A limitação no tamanho do alelo é evidenciada pelo facto de a maioria dos alelos microssatélites apresentar dimensões quase nunca superiores a uma dezena de unidades de repetição (Estoup & Cornuet, 1999; Goldstain & Pollack, 1997), sugerindo que existe uma restrição na expansão das mesmas. Teoricamente, se durante um processo de mutação, dependente apenas do número de motivos de repetição, houvesse mais ganhos que perda de motivos, deveria haver uma expansão da sequência para um número infinito de repetições, o que não acontece, excepção feita, como já referido, a poucas sequências com um vasto número de unidades de repetição em regiões teloméricas associadas a doenças (Aaltonen et al., 1993; Caskey et al., 2002; Thibodeau et al., 1993).

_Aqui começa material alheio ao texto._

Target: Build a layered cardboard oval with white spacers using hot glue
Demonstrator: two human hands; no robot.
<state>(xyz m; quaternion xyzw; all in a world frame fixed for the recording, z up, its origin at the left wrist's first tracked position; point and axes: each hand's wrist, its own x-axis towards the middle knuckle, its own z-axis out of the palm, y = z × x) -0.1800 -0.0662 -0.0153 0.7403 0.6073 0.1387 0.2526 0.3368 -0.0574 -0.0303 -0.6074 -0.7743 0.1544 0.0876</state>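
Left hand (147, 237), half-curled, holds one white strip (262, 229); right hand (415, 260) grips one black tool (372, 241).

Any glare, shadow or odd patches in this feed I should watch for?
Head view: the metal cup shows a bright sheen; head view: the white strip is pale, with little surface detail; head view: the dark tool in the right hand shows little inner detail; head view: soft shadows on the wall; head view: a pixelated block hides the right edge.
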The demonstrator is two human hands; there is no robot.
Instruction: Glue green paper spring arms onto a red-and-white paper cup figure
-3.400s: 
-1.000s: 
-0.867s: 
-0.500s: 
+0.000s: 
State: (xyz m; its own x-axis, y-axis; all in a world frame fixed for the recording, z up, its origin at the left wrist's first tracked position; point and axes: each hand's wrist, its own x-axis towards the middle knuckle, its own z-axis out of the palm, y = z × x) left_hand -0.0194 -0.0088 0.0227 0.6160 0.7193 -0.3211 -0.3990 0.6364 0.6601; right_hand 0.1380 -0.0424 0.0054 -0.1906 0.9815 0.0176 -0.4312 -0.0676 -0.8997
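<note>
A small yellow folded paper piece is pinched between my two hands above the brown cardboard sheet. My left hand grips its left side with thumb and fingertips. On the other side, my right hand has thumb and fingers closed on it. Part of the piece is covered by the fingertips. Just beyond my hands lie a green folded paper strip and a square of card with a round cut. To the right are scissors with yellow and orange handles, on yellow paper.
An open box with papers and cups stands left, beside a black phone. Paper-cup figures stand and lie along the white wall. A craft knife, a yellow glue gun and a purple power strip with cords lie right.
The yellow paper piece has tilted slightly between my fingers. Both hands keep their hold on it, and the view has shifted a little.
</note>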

Uma outra limitação evidente é a ocorrência frequente de alelos nulos nos loci microssatélites (Callen et al., 1993). Alelos nulos são alelos que não amplificam devido a mutações na região flanqueante da sequência complementar ao primer usado na amplificação dum locus. Estas mutações podem conduzir a uma redução ou perda completa de produto amplificado para esse alelo. Normalmente um locus com alelos nulos fornece uma frequência de produto de PCR negativo muito superior ao normal. A presença de um alelo nulo num heterozigótico pode ser erroneamente interpretado como um homozigótico, traduzindo-se num déficit de heterozigóticos comparado com a frequência de heterozigóticos esperados (o que poderá não ser real).